Duncan stared down at the map, concentrating on it like it contained the secret to all existence. Lerner had read in a human book once that the answer was forty-two. It made about as much sense as anything else he’d heard. “I don’t know how to read a map. I just followed the road that led to Tallakeet Dam—”

“Well, find another one!” Lerner exploded. “Fuck,” he breathed as he finished his one-eighty and saw flashing lights of blue and red blurring as the windshield wipers cleared the rain and another torrent covered it again.

 

* * *

 

“Got him boxed in,” Erin said, almost to herself. The rain was coming down hard now, and she wasn’t looking forward to getting out in it to write this ticket. But part of her was.

“What if he runs?” Lucia asked. Erin glanced at her; the girl looked terrified. And she really did look like a girl right now, not a woman, damned sure not a hooker. She looked like a scared girl, no more than twenty-two. Older than Erin, sure, but … fearful. For whatever reason.

“They only run on
COPS
and in movies,” Erin said. She said it with enough feeling that she saw Lucia relax a little. She had a little of the perfume smell from the whorehouse on, and Erin had to admit the fragrance was kind of growing on her. Maybe she’d ask what kind it was later.

 

* * *

 

“It’s Deputy Harris,” Duncan reported, matter-of-factly.
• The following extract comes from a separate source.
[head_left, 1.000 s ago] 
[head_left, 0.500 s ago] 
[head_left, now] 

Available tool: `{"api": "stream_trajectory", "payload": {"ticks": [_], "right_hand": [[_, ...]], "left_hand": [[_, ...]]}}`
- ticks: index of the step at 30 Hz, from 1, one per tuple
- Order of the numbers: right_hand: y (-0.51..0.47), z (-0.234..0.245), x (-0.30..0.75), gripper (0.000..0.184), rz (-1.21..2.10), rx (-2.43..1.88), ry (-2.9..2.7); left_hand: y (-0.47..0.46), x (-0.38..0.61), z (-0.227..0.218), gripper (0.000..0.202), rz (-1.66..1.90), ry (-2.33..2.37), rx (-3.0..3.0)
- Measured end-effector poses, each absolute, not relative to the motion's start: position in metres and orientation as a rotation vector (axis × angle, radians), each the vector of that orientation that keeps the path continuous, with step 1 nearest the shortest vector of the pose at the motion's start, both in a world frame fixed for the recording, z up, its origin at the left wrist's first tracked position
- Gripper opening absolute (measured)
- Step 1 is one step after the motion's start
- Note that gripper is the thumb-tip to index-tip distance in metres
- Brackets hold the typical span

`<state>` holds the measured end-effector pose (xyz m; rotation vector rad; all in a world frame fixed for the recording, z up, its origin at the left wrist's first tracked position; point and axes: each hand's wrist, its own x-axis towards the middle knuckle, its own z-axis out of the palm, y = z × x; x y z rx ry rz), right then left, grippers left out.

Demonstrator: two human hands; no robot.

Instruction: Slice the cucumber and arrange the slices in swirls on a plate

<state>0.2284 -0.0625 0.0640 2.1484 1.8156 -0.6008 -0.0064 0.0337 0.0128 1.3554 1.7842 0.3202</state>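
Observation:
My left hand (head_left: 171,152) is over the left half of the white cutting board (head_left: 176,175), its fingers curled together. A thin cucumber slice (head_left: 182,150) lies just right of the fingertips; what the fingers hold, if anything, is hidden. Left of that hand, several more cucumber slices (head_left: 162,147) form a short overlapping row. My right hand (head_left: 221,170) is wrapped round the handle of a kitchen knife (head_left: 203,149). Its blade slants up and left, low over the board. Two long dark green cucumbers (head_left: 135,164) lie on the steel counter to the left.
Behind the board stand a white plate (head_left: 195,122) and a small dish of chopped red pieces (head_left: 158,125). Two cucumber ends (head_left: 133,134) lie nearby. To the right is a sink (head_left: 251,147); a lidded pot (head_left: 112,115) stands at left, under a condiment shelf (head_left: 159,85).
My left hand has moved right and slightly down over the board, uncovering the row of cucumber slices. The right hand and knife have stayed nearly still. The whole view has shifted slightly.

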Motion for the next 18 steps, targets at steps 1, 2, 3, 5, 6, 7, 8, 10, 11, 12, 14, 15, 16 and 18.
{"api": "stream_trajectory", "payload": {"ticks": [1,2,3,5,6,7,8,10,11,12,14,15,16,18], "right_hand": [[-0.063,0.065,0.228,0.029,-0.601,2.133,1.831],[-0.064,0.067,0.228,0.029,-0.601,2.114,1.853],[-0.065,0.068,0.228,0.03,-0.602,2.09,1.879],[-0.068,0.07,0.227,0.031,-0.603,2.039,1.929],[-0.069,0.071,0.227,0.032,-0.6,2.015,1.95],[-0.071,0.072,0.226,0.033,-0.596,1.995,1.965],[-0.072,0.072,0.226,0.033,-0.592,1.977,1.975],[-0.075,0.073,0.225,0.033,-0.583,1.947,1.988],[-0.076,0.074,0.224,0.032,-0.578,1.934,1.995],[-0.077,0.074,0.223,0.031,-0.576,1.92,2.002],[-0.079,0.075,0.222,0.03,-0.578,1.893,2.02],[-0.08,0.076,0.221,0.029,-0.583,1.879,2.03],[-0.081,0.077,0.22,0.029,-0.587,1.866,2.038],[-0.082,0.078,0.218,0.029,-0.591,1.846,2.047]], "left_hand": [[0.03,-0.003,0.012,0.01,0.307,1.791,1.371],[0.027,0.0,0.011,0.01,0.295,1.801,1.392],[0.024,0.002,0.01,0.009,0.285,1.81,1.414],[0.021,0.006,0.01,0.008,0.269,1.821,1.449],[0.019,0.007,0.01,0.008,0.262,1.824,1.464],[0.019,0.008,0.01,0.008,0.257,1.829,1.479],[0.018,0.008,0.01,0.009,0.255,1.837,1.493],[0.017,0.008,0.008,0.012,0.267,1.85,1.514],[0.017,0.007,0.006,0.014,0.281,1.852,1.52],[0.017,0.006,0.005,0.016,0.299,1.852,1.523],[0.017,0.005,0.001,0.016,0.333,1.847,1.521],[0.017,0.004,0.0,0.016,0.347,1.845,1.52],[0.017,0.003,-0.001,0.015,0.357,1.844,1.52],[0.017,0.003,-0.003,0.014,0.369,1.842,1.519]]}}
“Yes, I fucking know it’s her,” Lerner snapped again. He could feel his essence bulging him at the seams. He did not have time for this shit, not now. Maniac on the loose, what did you do? Lerner shifted the car into drive and gunned it. The sedan slipped a little as he darted to the right and went off the road.

“Home office is going to be pissed,” Duncan said. Lerner could hear the strain in his voice, and did not give a single flying fuck.

“Let them come do this job,” Lerner said as he slid on the grass just off the road. He cut it close and watched his driver’s side mirror smash into Deputy’s Harris’s as he blew past her and skidded back onto the road.